Testing Integrated Management Strategies for Tall Buttercup (Ranunculus acris) in Irrigated Hayfield Meadows

Article Citation:

Hally K. Strevey and Jane M. Mangold (2015) Testing Integrated Management Strategies for Tall Buttercup (Ranunculus acris) in Irrigated Hayfield Meadows. Invasive Plant Science and Management: October-December 2015, Vol. 8, No. 4, pp. 385-392.

http://wssajournals.org/doi/abs/10.1614/IPSM-D-14-00066.1

Tall buttercup is an invasive forb that has been reported in all but eight states and one Canadian province. The species has been of concern in Montana where it has invaded over 8,300 ha, and it has been particularly problematic in irrigated hayfield meadows that are used for forage production. This study sought to develop an integrated management strategy to control tall buttercup while maintaining forage production. Research was conducted over 2 yr at flood-irrigated and subirrigated hayfield meadows near Twin Bridges, MT. Treatments were randomly applied in a split-plot design with four replications at both sites. Herbicide treatments occurred at the whole-plot level: nonsprayed, aminopyralid (172 g ai ha−1), aminocyclopyrachlor + chlorsulfuron (83 g ai ha−1 + 33 g ai ha−1), and dicamba (981 g ai ha−1). Split plots consisted of mowing and fertilization (28 kg N ha−1). All herbicides provided up to 2 yr of tall buttercup control at both sites. In the second year, aminocyclopyrachlor + chlorsulfuron and aminopyralid reduced tall buttercup by 93% and 96%, respectively, for the subirrigated and flood-irrigated sites. At the subirrigated site, mowing reduced tall buttercup by 71%, and fertilization reduced it by 57%. Forage decreased following aminocyclopyrachlor + chlorsulfuron treatments. The integration of herbicide, mowing, and fertilization did not improve tall buttercup control.

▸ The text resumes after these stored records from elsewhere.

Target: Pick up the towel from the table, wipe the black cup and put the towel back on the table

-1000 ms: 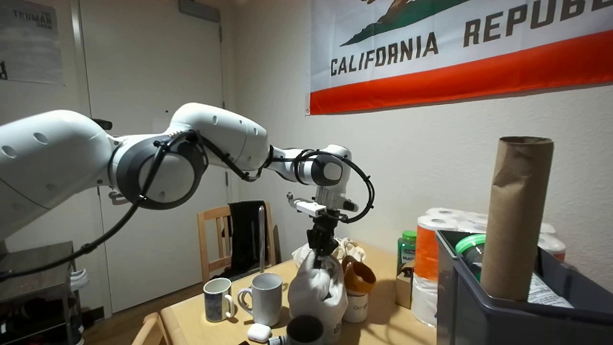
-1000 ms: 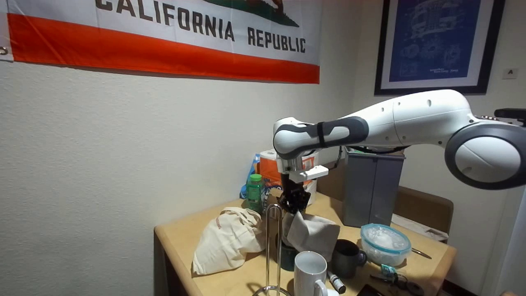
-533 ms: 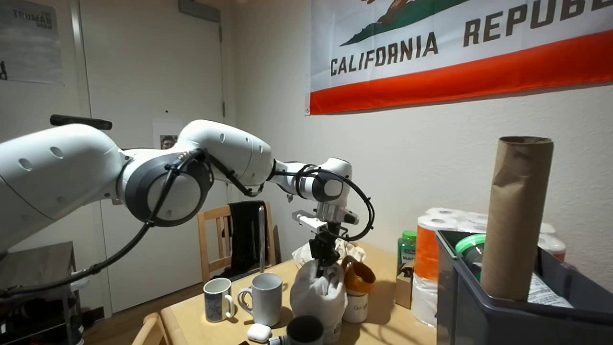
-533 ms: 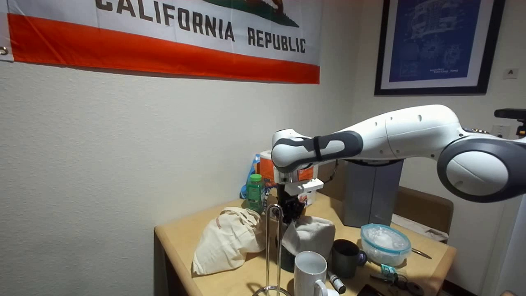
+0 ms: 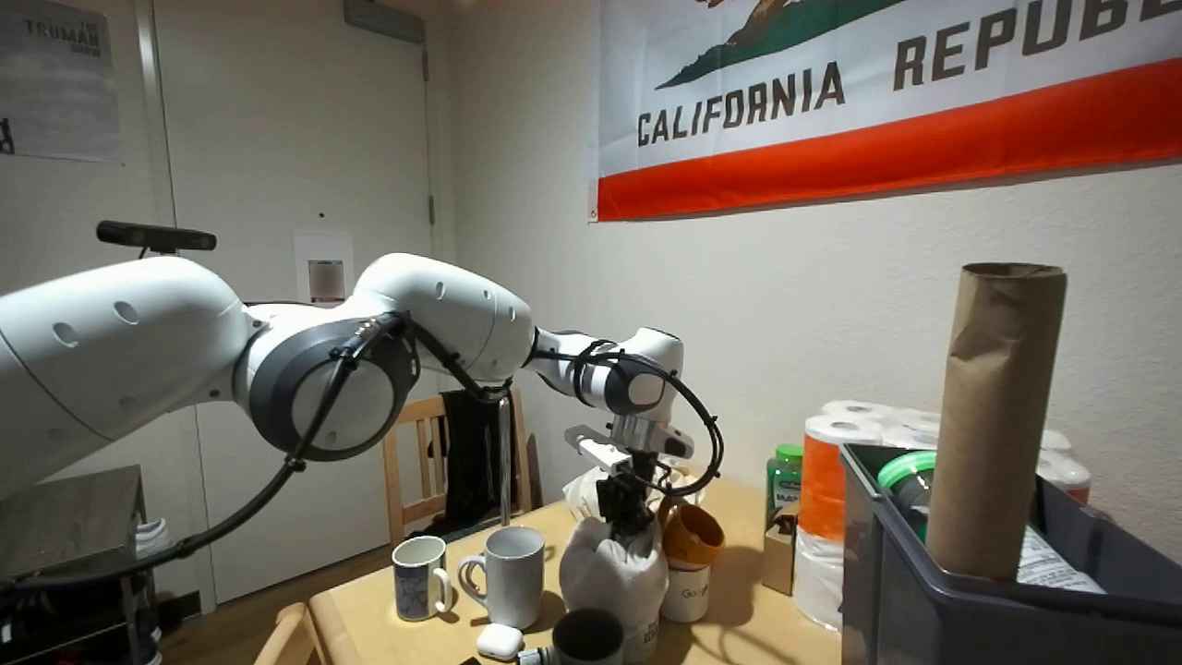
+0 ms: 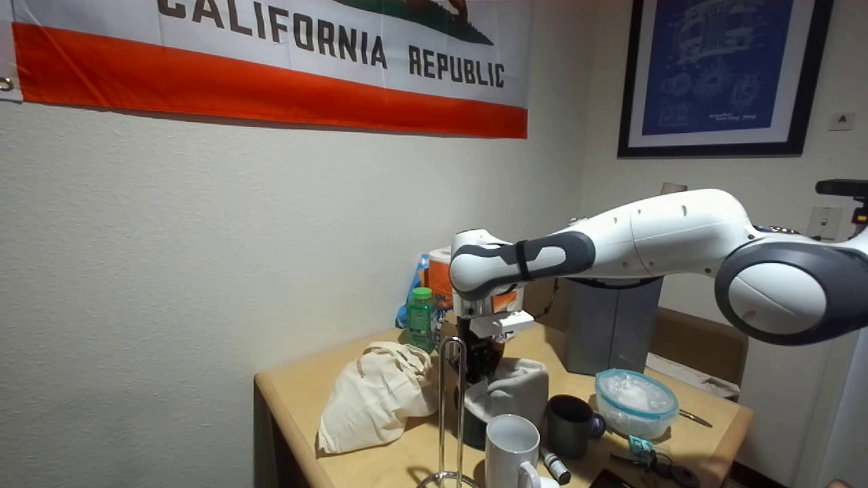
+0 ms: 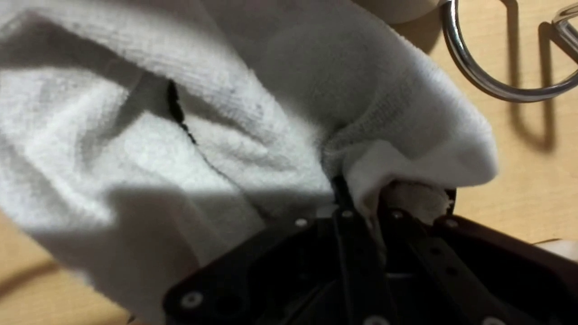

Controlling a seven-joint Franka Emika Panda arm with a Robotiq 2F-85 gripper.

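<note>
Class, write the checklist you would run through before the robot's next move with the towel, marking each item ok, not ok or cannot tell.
1. Gripper shut on the towel: ok; it is pinched between the jaws.
2. Towel at a dark cup: ok; it overlaps one in an exterior view.
3. Towel pressing on that cup: cannot tell; folds hide the contact.
4. Right cup chosen: cannot tell; a dark mug stands beside the towel, uncovered.
5. Room to wipe: not ok; a pale mug and wire stand crowd the spot.
6. Orange mug steady: likely not ok; it sits tilted on the white Google mug.
</note>
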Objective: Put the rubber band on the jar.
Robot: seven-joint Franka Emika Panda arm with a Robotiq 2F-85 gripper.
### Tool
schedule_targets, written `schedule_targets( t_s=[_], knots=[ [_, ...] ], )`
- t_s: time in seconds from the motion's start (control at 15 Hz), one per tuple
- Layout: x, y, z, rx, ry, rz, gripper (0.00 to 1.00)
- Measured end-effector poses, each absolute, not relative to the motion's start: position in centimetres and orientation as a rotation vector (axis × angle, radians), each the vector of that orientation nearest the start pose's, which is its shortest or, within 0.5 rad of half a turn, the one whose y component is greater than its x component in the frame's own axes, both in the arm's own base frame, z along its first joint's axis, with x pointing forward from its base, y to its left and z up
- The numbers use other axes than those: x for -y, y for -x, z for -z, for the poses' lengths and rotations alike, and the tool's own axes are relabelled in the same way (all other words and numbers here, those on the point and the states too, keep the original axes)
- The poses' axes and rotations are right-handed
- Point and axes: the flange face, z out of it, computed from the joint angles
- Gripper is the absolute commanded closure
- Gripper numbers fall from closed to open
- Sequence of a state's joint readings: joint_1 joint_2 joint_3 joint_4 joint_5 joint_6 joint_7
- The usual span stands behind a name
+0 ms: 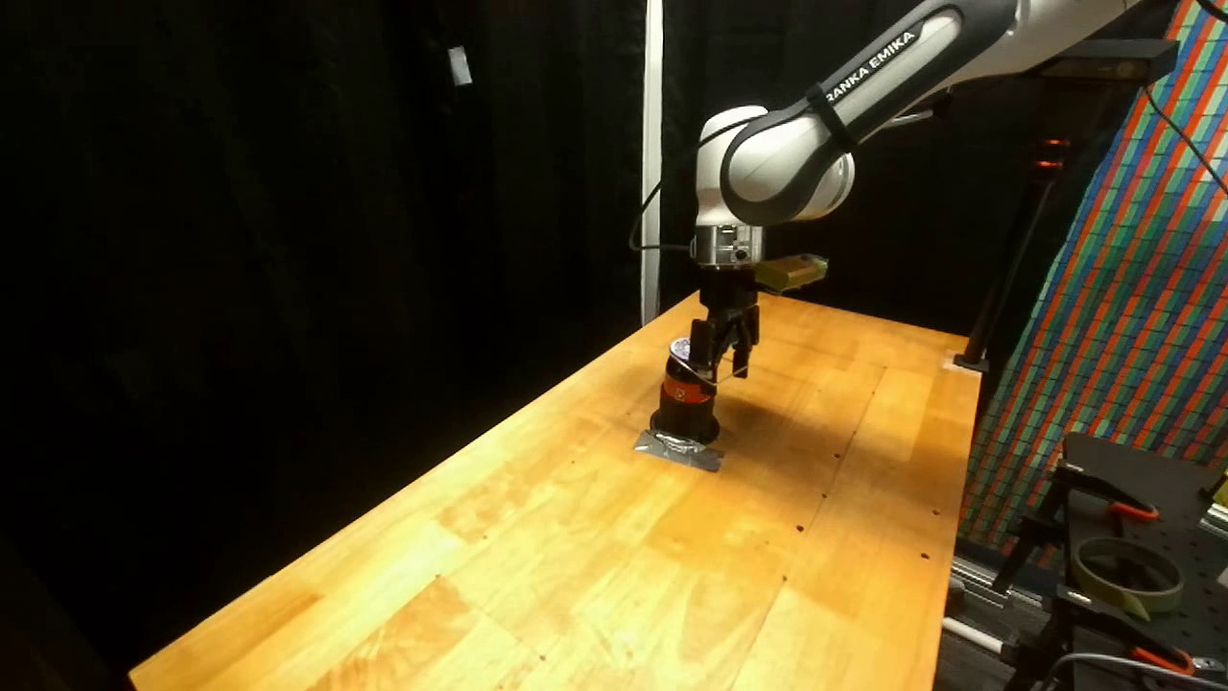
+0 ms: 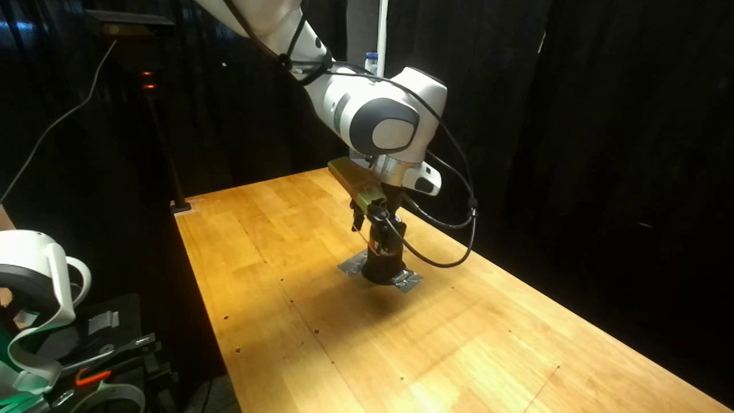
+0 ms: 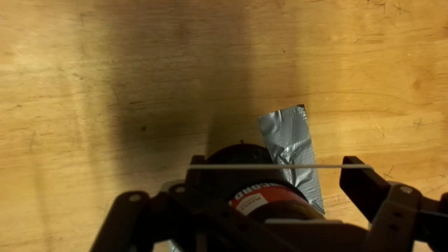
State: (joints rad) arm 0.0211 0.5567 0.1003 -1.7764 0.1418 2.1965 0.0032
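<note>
The jar (image 1: 687, 393) stands upright on the wooden table, dark with an orange-red label; it also shows in an exterior view (image 2: 383, 267) and the wrist view (image 3: 276, 192). My gripper (image 1: 724, 357) is open around the jar's upper part, pointing down; it also shows in the wrist view (image 3: 276, 167). One finger is close beside the jar; the other stands well apart from it. The thin pale rubber band (image 3: 329, 166) is stretched across both fingertips. In an exterior view the band (image 1: 729, 378) also appears to loop around the jar's upper part; its far side is partly hidden.
Grey tape (image 3: 292, 133) lies at the jar's base on the wooden table (image 1: 595, 576). A black pole (image 1: 1003, 259) stands at a table corner. A cable (image 2: 470, 246) hangs beside the arm. A side cart holds a tape roll (image 1: 1127, 576) and clamps.
</note>
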Motion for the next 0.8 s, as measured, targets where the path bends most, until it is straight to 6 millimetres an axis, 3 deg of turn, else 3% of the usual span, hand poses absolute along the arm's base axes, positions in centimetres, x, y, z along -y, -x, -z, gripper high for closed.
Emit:
schedule_targets(
  t_s=[0.4,0.8],
  knots=[
    [-10.3,-63.8,-23.6,0.192,3.064,-0.166,0.0],
    [-9.0,-64.6,-24.2,0.214,3.11,-0.123,0.0]
  ],
)
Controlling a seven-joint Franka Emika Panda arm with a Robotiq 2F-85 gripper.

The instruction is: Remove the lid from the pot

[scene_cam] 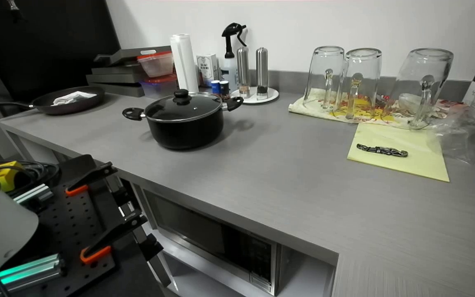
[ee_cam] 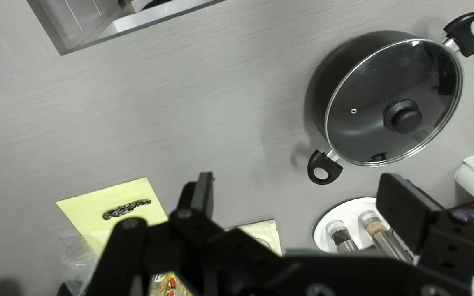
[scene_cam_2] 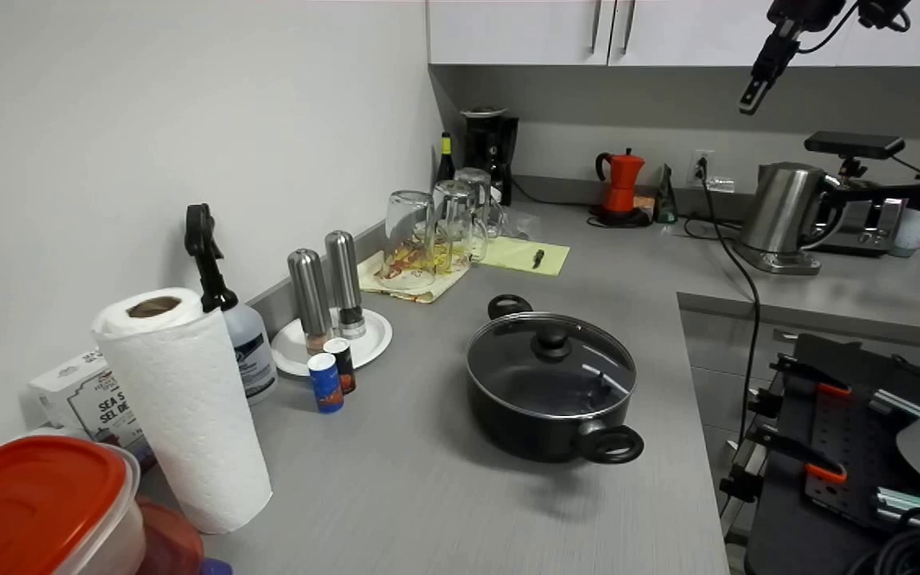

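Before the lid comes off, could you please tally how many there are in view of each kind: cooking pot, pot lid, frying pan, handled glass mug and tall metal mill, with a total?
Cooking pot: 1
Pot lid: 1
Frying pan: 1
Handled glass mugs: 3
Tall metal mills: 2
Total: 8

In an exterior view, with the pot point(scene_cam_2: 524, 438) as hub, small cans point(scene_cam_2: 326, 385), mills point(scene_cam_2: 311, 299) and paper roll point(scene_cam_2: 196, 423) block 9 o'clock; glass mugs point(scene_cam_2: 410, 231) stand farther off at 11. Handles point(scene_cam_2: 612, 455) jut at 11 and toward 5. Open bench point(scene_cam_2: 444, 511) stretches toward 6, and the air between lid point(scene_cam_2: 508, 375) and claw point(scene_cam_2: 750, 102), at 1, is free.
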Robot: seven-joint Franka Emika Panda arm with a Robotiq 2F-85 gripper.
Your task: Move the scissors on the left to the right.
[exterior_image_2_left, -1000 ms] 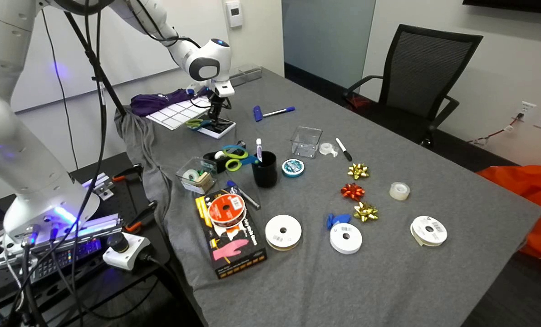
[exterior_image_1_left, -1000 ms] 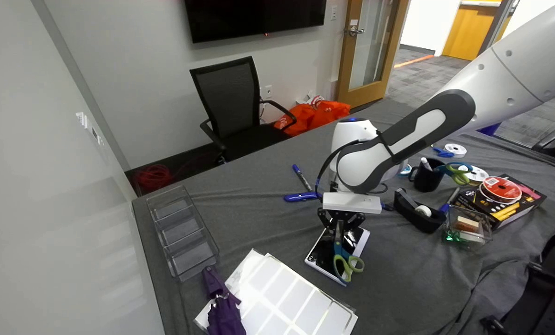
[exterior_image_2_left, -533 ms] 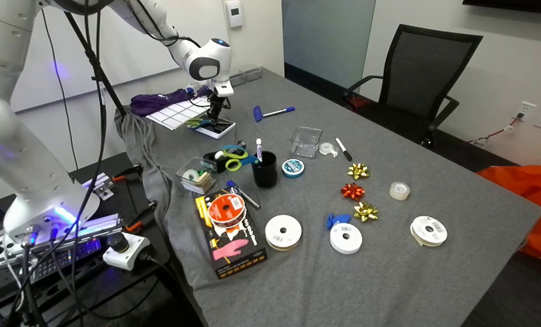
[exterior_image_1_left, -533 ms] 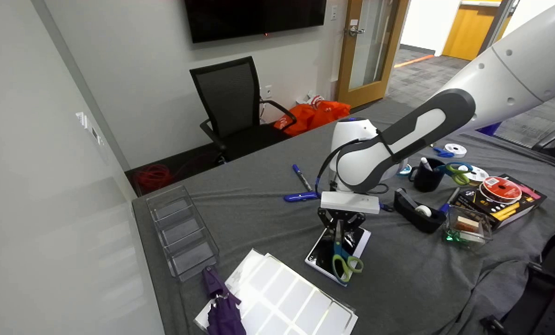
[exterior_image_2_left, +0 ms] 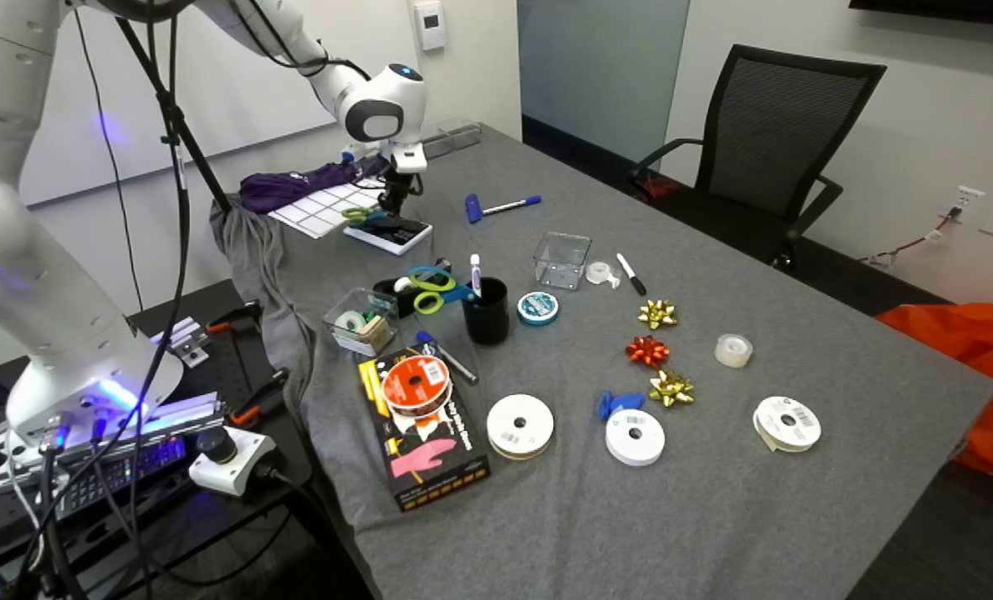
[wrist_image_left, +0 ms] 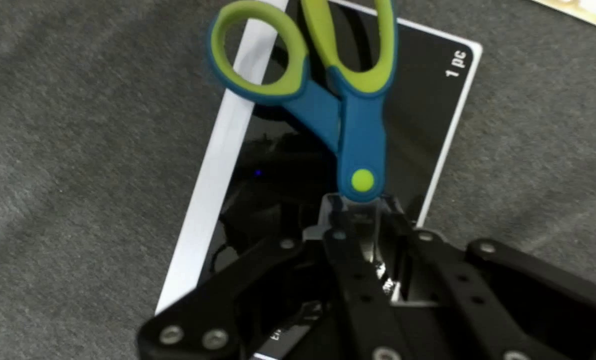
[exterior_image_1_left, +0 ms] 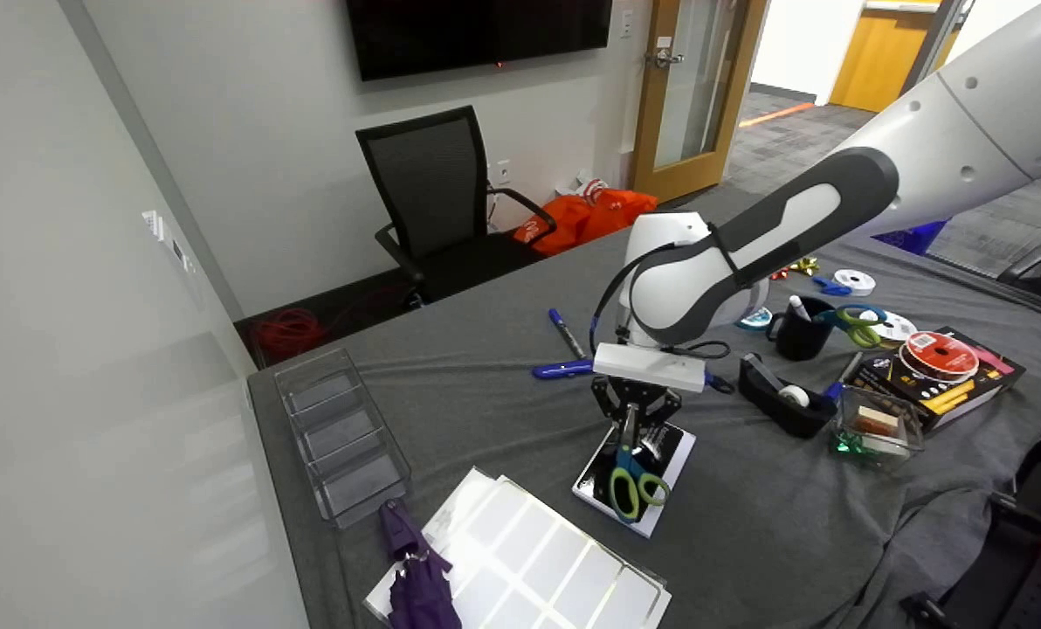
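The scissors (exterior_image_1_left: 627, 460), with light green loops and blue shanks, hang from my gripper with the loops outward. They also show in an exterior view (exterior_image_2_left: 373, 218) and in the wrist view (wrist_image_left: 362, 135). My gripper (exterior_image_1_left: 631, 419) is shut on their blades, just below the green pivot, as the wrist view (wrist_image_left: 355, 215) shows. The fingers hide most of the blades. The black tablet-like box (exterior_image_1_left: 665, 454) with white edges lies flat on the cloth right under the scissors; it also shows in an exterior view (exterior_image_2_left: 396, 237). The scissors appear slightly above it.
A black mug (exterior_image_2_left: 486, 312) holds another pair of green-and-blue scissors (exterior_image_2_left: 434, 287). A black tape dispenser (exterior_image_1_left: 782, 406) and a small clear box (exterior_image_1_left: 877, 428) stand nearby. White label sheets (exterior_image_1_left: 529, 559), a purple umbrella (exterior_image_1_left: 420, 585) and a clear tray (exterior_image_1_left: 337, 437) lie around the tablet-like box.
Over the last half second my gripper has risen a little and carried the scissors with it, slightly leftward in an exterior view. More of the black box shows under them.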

Nomenclature: Aminocyclopyrachlor; aminopyralid; chlorsulfuron; dicamba; tall buttercup, Ranunculus acris L. RANAC.

Management Implications: Tall buttercup has been a problematic invader in New Zealand for many years. In North America the species has recently been of concern, especially in Montana where it is believed to reduce forage production in hayfield meadows. However, there are no published studies on tall buttercup management in North America, and landowners have little guidance about how to control the species, while maintaining productivity and plant diversity. In this study, we sought to develop an integrated management strategy to control tall buttercup while encouraging the growth of desirable forage plants, including perennial grasses and clovers. We used two study sites, one in a subirrigated hayfield and a second in a flood-irrigated hayfield in western Montana. We tested four herbicide treatments, including nonsprayed, aminopyralid (172 g ai ha−1), aminocyclopyrachlor + chlorsulfuron (83 g ai ha−1 + 33 g ai ha−1), and dicamba (981 g ai ha−1), mowing, and fertilization (28 kg N ha−1), applied individually and in all possible combinations. Aminopyralid and aminocyclopyrachlor + chlorsulfuron most effectively reduced tall buttercup biomass. Dicamba also reduced tall buttercup compared to the nonsprayed treatment, but was not as effective as the other two herbicides. At the subirrigated site, mowing and fertilization used individually reduced tall buttercup. However, mowing or fertilization at the flood-irrigated site did not reduce tall buttercup, and their combination did not provide control at either site. Moreover, the integration of herbicides with mowing and fertilization did not improve tall buttercup control. Aminocyclopyrachlor + chlorsulfuron reduced perennial grasses at both sites, and all herbicides reduced clover, an important forage component of hayfield meadows, compared to nonsprayed plots across both sites. Although combinations of mowing and fertilization with or without herbicides did not improve control of tall buttercup over the use of herbicides alone, long-term integrated management can reduce selection pressure that could lead to herbicide resistance.